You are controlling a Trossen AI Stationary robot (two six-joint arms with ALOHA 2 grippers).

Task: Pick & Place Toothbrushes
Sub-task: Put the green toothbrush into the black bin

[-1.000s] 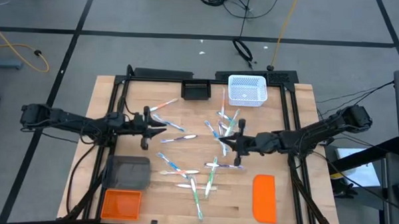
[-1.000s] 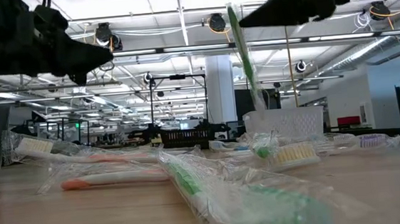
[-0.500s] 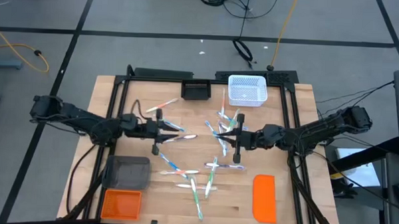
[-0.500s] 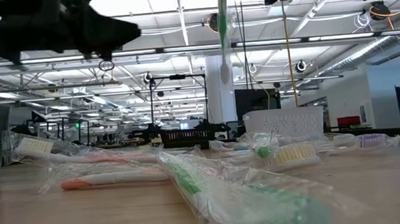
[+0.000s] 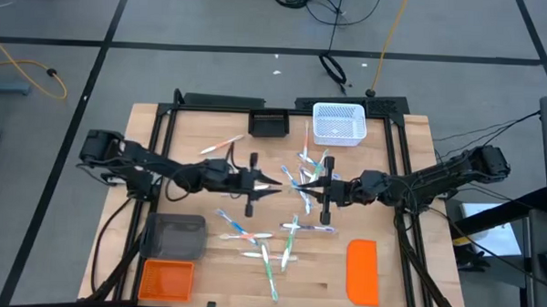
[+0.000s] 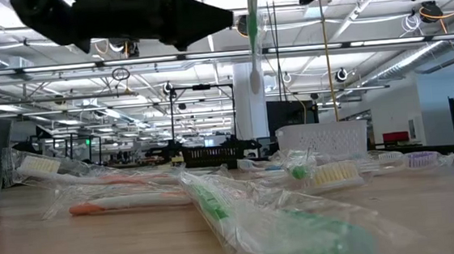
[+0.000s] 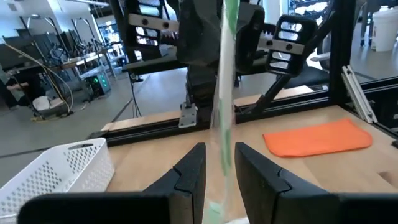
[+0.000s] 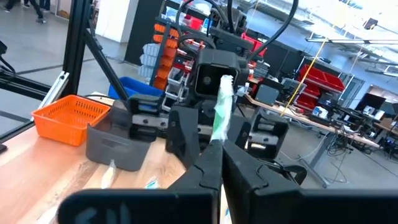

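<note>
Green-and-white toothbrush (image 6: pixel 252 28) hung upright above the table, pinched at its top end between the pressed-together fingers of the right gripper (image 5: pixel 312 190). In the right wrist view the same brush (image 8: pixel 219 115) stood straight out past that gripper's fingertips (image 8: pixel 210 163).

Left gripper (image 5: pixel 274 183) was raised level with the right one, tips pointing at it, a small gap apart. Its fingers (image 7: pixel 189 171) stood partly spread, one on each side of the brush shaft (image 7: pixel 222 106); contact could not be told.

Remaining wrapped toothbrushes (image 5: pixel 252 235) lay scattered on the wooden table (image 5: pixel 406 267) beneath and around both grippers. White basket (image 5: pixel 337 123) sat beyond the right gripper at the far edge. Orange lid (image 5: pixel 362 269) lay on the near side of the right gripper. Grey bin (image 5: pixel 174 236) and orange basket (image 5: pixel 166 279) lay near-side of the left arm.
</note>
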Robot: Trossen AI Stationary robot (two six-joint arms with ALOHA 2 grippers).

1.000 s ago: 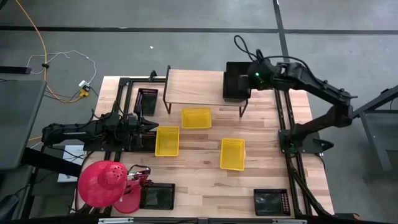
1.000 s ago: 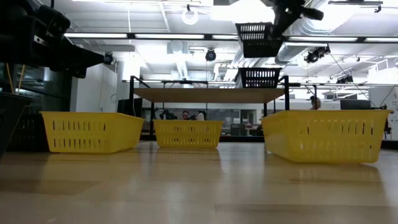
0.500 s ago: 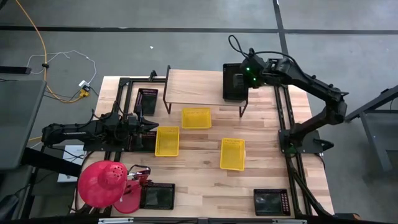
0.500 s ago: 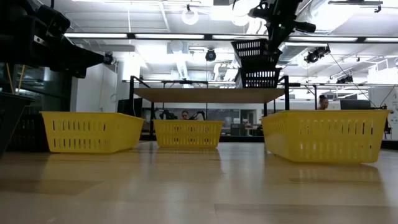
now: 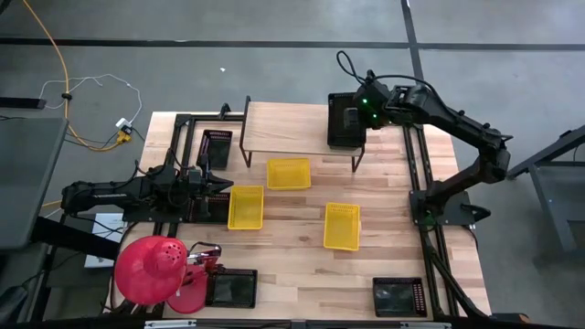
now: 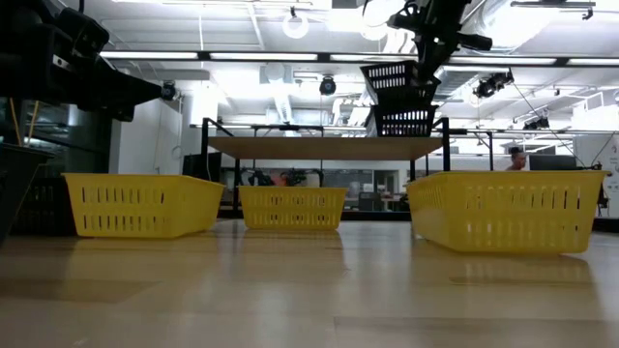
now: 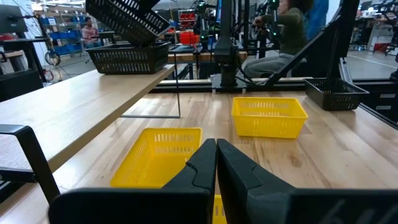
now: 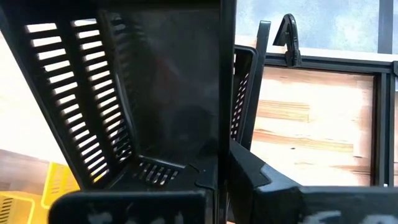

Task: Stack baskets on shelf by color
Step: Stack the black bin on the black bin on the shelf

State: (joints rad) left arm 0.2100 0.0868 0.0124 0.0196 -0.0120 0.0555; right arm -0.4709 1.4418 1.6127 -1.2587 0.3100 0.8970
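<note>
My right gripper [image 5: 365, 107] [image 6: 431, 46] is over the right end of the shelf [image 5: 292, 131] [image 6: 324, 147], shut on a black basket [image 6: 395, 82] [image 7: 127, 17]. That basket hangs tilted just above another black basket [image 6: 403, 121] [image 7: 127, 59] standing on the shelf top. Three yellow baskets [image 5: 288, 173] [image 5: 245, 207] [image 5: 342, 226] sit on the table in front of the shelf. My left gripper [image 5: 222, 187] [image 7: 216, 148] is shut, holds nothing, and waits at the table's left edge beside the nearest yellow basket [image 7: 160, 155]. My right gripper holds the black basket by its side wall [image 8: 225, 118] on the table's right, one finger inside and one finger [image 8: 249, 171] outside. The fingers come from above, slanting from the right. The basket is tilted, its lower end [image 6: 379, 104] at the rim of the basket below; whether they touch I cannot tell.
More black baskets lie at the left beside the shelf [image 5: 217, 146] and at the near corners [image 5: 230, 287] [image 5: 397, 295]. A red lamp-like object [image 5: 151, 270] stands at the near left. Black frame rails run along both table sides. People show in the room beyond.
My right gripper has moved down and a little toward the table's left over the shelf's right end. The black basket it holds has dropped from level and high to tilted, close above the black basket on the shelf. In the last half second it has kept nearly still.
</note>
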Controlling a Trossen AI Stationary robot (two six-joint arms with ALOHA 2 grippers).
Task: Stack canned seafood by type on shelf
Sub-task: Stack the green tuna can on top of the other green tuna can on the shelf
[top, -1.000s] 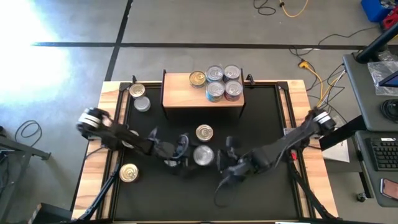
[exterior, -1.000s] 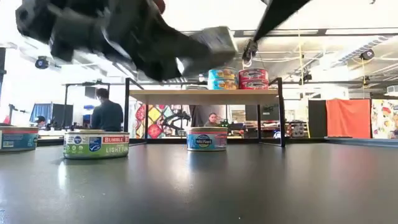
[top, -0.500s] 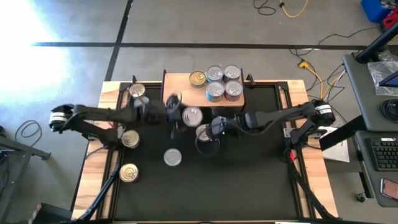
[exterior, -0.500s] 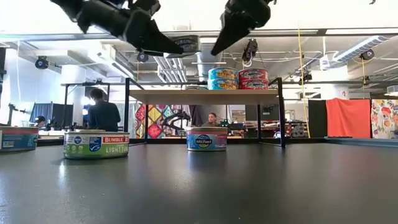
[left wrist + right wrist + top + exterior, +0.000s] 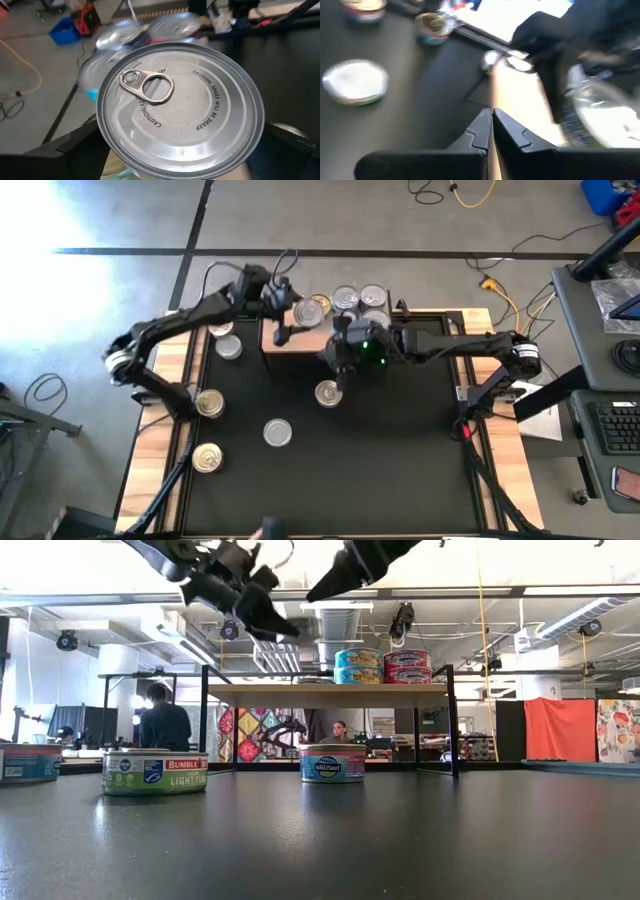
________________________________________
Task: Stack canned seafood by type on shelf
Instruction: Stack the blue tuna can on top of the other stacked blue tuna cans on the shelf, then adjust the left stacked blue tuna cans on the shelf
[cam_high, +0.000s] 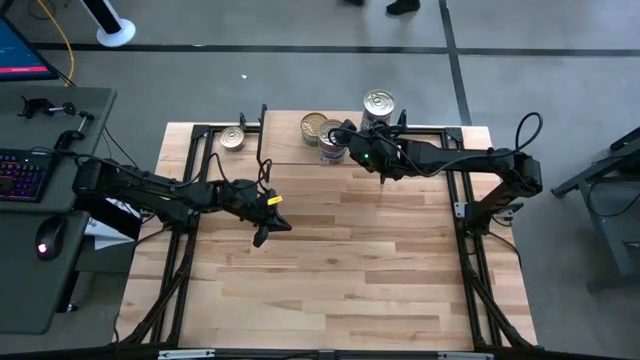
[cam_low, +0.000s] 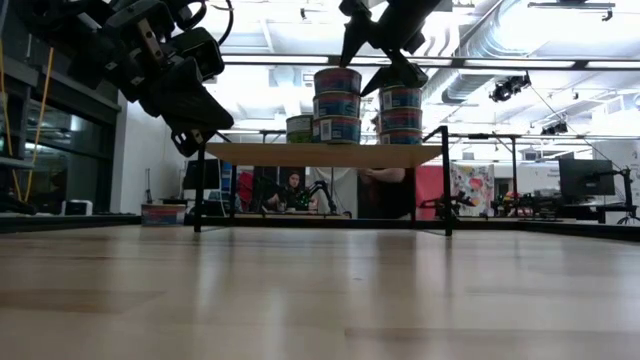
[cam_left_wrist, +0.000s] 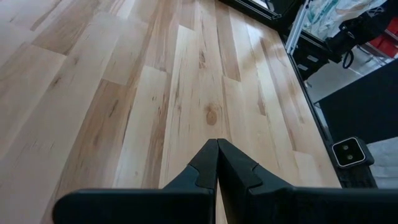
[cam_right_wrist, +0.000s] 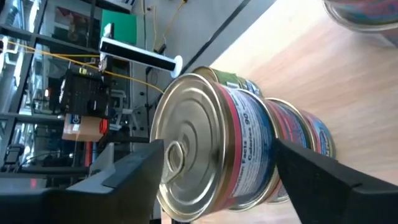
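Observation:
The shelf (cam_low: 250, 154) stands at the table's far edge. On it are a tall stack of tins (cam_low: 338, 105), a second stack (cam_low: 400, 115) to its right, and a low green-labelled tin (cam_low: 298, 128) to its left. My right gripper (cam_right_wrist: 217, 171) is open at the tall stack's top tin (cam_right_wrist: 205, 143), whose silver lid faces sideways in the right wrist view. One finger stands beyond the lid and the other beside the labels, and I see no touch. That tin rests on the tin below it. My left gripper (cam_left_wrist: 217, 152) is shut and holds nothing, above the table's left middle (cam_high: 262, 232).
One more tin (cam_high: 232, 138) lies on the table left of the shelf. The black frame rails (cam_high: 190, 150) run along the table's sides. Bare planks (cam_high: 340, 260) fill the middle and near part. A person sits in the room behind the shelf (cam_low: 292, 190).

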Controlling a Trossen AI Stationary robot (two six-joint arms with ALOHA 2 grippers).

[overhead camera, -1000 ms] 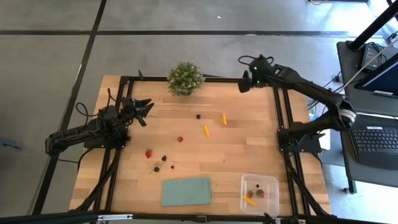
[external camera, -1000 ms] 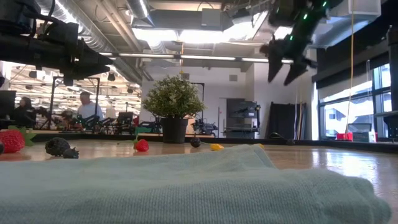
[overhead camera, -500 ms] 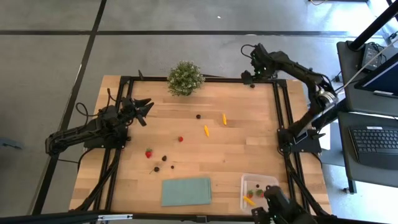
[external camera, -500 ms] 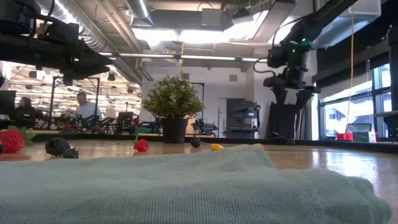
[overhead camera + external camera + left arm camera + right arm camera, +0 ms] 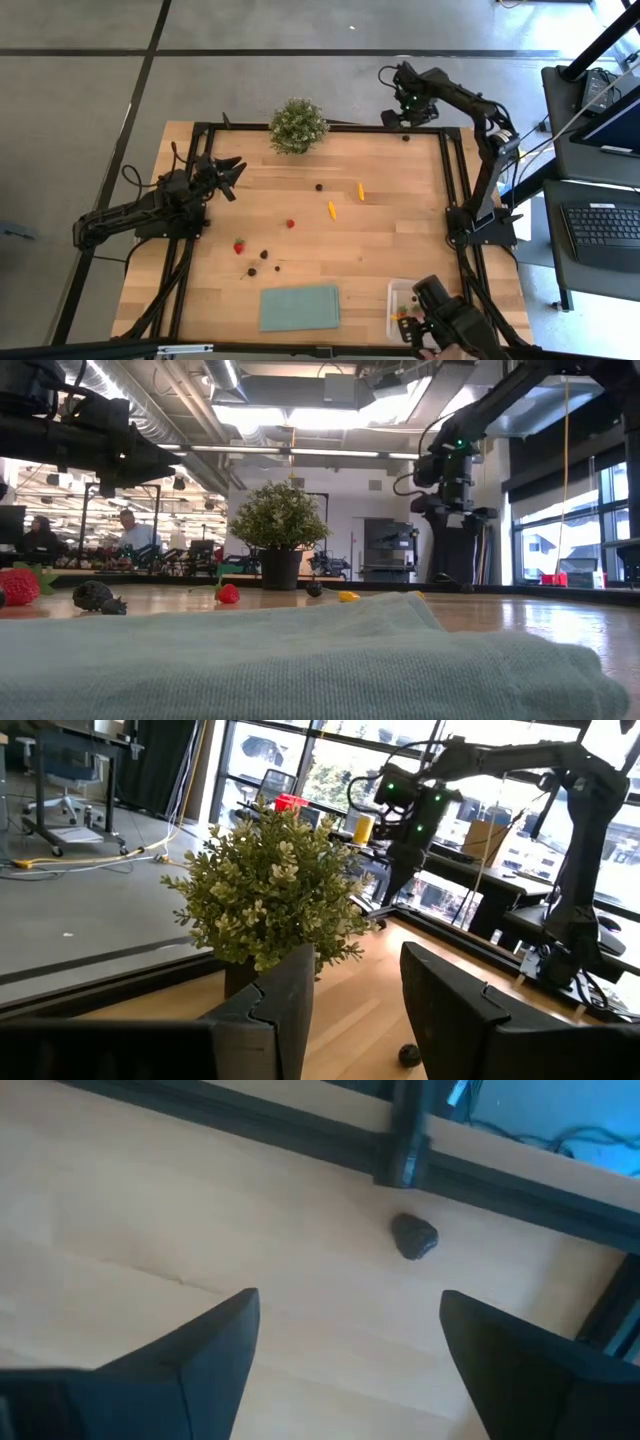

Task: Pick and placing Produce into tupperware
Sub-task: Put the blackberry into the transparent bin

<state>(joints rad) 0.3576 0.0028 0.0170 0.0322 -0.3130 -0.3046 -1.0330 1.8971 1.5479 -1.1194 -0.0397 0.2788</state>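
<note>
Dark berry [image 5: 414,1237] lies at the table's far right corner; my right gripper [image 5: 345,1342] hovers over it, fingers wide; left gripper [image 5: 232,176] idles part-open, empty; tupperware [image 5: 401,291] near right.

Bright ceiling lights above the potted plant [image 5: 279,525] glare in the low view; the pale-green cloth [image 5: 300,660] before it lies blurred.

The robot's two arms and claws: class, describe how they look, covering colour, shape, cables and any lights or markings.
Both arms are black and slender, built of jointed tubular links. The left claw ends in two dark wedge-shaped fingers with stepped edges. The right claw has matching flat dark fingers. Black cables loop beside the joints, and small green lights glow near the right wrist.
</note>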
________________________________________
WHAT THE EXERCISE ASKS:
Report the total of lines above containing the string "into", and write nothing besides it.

TASK RESULT:
3